National Association of Insurance Commissioners
www.naic.org/consumer_glossary.htm

Advanced Premium Tax Credits (APTC)

A tax credit that can help you afford coverage bought through the Marketplace. Sometimes known as APTC, "advance payments of the premium tax credit," or premium tax credit. Unlike tax credits you claim when you file your taxes, these tax credits can be used right away to lower your monthly premium costs. If you qualify, you may choose how much advance credit payments to apply to your premiums each month, up to a maximum amount. If the amount of advance credit payments you get for the year is less than the tax credit you're due, you'll get the difference as a refundable credit when you file your federal income tax return. If your advance payments for the year are more than the amount of your credit, you must repay the excess advance payments with your tax return.

Benefit Year

A year of benefits coverage under an individual health insurance plan. The benefit year for plans bought inside or outside the Marketplace begins January 1 of each year and ends December 31 of the same year. Your coverage ends December 31 even if your coverage started after January 1. Any changes to benefits or rates to a health insurance plan are made at the beginning of the calendar year.

Benefits

The health care items or services covered under a health insurance plan. Covered benefits and excluded services are defined in the health insurance plan's coverage documents. In Medicaid or CHIP, covered benefits and excluded services are defined in state program rules.

Brand Name (Drugs)

A drug sold by a drug company under a specific name or trademark and that is protected by a patent. Brand name drugs may be available by prescription or over the counter.

Catastrophic Health Plan

Health plans that meet all of the requirements applicable to other Qualified Health Plans (QHPs) but that don't cover any benefits other than 3 primary care visits per year before the plan's deductible is met. The premium amount you pay each month for health care is generally lower than for other QHPs, but the out-of-pocket costs for deductibles, copayments, and coinsurance are generally higher. To qualify for a catastrophic plan, you must be under 30 years old OR get a "hardship exemption" because the Marketplace determined that you're unable to afford health coverage.

Children's Health Insurance Program (CHIP)
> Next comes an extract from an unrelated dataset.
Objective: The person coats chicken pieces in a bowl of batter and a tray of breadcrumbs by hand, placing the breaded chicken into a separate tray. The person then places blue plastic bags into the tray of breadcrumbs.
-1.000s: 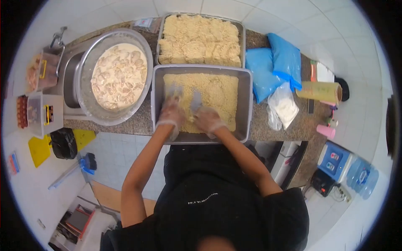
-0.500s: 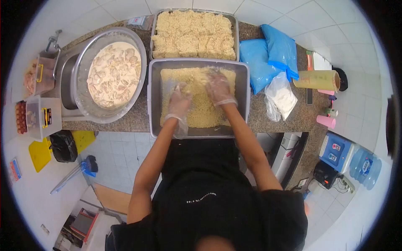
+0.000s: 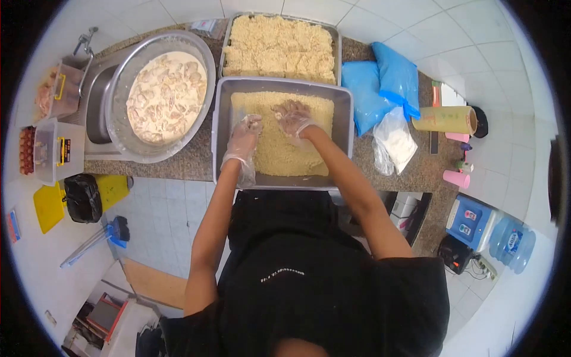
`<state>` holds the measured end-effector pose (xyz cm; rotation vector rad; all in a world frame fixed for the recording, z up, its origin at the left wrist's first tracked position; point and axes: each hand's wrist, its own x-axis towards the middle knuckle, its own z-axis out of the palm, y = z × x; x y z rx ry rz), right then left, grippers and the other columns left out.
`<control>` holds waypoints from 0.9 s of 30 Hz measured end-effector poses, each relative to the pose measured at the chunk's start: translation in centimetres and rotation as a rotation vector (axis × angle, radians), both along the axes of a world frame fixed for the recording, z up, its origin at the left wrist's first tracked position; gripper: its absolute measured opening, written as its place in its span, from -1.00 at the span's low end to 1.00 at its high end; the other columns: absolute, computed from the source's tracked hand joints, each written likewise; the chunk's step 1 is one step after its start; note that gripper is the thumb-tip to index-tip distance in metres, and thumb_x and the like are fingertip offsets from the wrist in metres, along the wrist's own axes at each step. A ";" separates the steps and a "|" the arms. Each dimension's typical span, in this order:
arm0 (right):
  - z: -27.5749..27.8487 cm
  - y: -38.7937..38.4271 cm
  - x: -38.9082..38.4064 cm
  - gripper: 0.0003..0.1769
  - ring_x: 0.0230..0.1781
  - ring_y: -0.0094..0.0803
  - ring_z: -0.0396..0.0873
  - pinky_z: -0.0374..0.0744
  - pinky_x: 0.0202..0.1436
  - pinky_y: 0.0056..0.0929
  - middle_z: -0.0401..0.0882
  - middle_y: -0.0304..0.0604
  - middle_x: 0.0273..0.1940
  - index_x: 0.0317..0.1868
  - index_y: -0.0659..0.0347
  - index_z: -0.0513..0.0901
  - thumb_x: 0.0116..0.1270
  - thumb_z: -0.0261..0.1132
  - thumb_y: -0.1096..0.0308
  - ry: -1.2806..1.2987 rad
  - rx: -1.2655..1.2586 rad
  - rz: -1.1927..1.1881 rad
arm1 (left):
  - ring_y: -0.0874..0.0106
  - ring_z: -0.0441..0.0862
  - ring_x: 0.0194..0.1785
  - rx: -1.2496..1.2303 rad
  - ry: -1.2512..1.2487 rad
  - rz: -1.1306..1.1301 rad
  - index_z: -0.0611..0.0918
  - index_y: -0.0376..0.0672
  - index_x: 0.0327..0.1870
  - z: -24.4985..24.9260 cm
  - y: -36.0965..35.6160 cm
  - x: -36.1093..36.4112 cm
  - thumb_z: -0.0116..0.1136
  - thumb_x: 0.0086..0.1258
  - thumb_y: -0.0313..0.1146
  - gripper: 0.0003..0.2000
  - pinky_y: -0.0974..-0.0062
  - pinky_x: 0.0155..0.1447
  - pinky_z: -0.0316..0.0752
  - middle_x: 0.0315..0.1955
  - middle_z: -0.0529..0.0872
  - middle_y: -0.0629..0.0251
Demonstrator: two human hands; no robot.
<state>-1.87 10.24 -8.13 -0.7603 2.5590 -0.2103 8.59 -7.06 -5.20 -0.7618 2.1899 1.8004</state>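
Speckled counter (image 3: pixel 178 171) bearing tub (image 3: pixel 342 134), tray (image 3: pixel 339 53), bags (image 3: pixel 364 89)

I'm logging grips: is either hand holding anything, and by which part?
The right hand, spread over the crumbs, holds nothing visible. Whether the curled left hand grips anything can't be told.

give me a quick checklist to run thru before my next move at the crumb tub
1. Clear gloves on left hand and right hand: ok, both covered.
2. Crumbs in the grey tub: ok, a broad layer.
3. Battered pieces within reach: ok, probably; the metal basin sits just left of the tub.
4. Bare space on the tray behind: not ok, crumb-coated pieces cover nearly all of it.
5. Left hand empty: cannot tell, its fingers are unclear.
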 end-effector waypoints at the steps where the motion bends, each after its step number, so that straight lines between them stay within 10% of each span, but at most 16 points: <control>1: 1.4 0.7 -1.0 -0.41 0.35 0.03 0.25 0.16 0.40 0.01 0.26 0.14 0.34 0.39 -0.08 0.27 0.35 0.07 0.12 -0.180 0.007 0.043 | 0.46 0.63 -0.26 0.081 0.041 -0.003 0.62 -0.08 -0.03 0.0 0.1 0.0 0.14 0.34 -0.25 -0.75 0.43 -0.14 0.48 -0.31 0.70 0.25; 5: -1.8 5.5 0.0 -0.42 0.06 -0.08 0.57 0.54 0.14 -0.22 0.47 0.16 0.17 0.31 -0.04 0.39 0.25 0.22 0.26 -0.343 0.156 0.078 | 0.48 0.63 -0.21 0.175 -0.010 0.021 0.62 -0.10 -0.02 1.8 0.0 1.4 0.14 0.34 -0.25 -0.75 0.46 -0.11 0.47 -0.26 0.71 0.26; 11: 9.9 4.0 2.9 -0.47 -0.11 -0.06 0.61 0.56 0.02 -0.16 0.61 0.14 -0.04 0.19 0.09 0.52 0.16 0.30 0.27 -0.072 -0.195 -0.002 | 0.27 0.65 -0.20 -0.147 0.047 -0.084 0.60 -0.08 0.03 0.0 -1.1 1.5 0.12 0.34 -0.23 -0.72 0.34 -0.08 0.48 -0.25 0.71 0.07; 14: 6.0 5.0 6.3 -0.58 -0.10 -0.03 0.61 0.55 0.02 -0.12 0.64 0.12 -0.14 0.09 0.10 0.60 0.21 0.28 0.22 0.013 -0.055 -0.075 | 0.09 0.65 -0.06 -0.339 0.011 -0.179 0.58 -0.19 0.03 1.3 0.6 1.0 0.03 0.35 -0.22 -0.67 0.25 0.07 0.48 -0.18 0.69 -0.07; 18: -0.1 9.4 12.1 -0.67 -0.07 -0.01 0.61 0.54 0.03 -0.08 0.62 0.19 -0.16 0.00 0.15 0.64 0.27 0.18 0.23 0.027 -0.049 -0.375 | -0.07 0.53 0.16 -0.612 -0.410 -0.615 0.52 -0.41 0.09 -1.8 3.4 3.1 -0.03 0.30 -0.23 -0.55 0.13 0.27 0.40 -0.01 0.59 -0.27; 20: -10.8 10.1 14.1 -0.65 -0.07 0.08 0.59 0.53 0.04 -0.05 0.61 0.23 -0.15 0.00 0.20 0.61 0.32 0.09 0.21 0.115 0.047 -0.199 | -0.07 0.52 0.16 -0.583 -0.210 -1.340 0.45 -0.40 0.19 -7.2 5.9 3.5 0.03 0.27 -0.24 -0.49 0.10 0.26 0.39 0.03 0.54 -0.35; 24: 2.0 4.1 8.2 -0.64 0.02 0.13 0.53 0.45 0.17 -0.04 0.56 0.28 -0.06 0.03 0.20 0.58 0.34 0.06 0.22 -0.198 0.095 -0.128 | -0.10 0.51 0.16 -0.612 -0.150 -1.383 0.43 -0.40 0.19 -5.4 7.7 1.5 0.03 0.28 -0.28 -0.51 0.09 0.26 0.38 0.03 0.54 -0.32; 26: 2.9 2.5 6.4 -0.60 -0.03 0.08 0.55 0.46 0.13 -0.05 0.59 0.24 -0.10 -0.02 0.22 0.61 0.29 0.10 0.14 0.077 -0.086 -0.334 | -0.13 0.51 0.13 -0.431 0.032 -0.641 0.44 -0.38 0.17 -7.4 5.7 3.3 0.00 0.31 -0.29 -0.55 0.08 0.23 0.38 0.00 0.56 -0.28; 27: 4.0 1.2 5.9 -0.56 -0.07 0.04 0.57 0.48 0.08 -0.06 0.62 0.18 -0.16 -0.09 0.24 0.64 0.25 0.13 0.05 0.315 -0.191 -0.380 | -0.13 0.51 0.13 -0.426 0.022 -0.648 0.44 -0.38 0.17 -5.4 5.3 3.4 0.00 0.31 -0.29 -0.55 0.08 0.23 0.38 0.00 0.56 -0.28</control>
Insurance program jointly funded by state and federal government that provides health coverage to low-income children and, in some states, pregnant women in families who earn too much income to qualify for Medicaid but can't afford to purchase private health insurance coverage.

COBRA

A federal law that may allow you to temporarily keep health coverage after your employment ends, you lose coverage as a dependent of the covered employee, or another qualifying event. If you elect COBRA coverage, you pay 100% of the premiums, including the share the employer used to pay, plus a small administrative fee.

Coinsurance

Your share of the costs of a covered health care service, calculated as a percent (for example, 20%) of the allowed amount for the service. You pay coinsurance plus any deductibles you owe. For example, if the health insurance or plan's allowed amount for an office visit is $100 and you've met your deductible, your coinsurance payment of 20% would be $20. The health insurance or plan pays the rest of the allowed amount.

Copayment

A fixed amount (for example, $15) you pay for a covered health care service, usually when you get the service. The amount can vary by the type of covered health care service.

Cost Sharing

The share of costs covered by your insurance that you pay out of your own pocket. This term generally includes deductibles, coinsurance, and copayments, or similar charges, but it doesn't include premiums, balance billing amounts for non-network providers, or the cost of non-covered services. Cost sharing in Medicaid and CHIP also includes premiums.

Cost-Sharing Reduction

A discount that lowers the amount you have to pay out-of-pocket for deductibles, coinsurance, and copayments. You can get this reduction if you get health insurance through the Marketplace, your income is below a certain level, and you choose a health plan from the Silver plan category. If you're a member of a federally recognized tribe, you may qualify for additional cost-sharing benefits.

Deductible

The amount you owe for health care services your health insurance or plan covers before your health insurance or plan begins to pay. For example, if your deductible is $1,000, your plan won't pay anything until you've met your $1,000 deductible for covered health care services subject to the deductible. The deductible may not apply to all services.

Dental Coverage

Benefits that help pay for the cost of visits to a dentist for basic or preventive services, like teeth cleaning, X-rays, and fillings. In the Marketplace, dental coverage is available either as part of a comprehensive medical plan, or by itself through a "stand-alone" dental plan.

Dependent

A child or other individual for whom a parent, relative, or other person may claim a personal exemption tax deduction. Under the Affordable Care Act, individuals may be able to claim a premium tax credit to help cover the cost of coverage for themselves and their dependents.

Disability

A limit in a range of major life activities. This includes activities like seeing, hearing, walking, and tasks like thinking and working. Because different programs may have different disability standards, please check the program you're interested in for its disability standards.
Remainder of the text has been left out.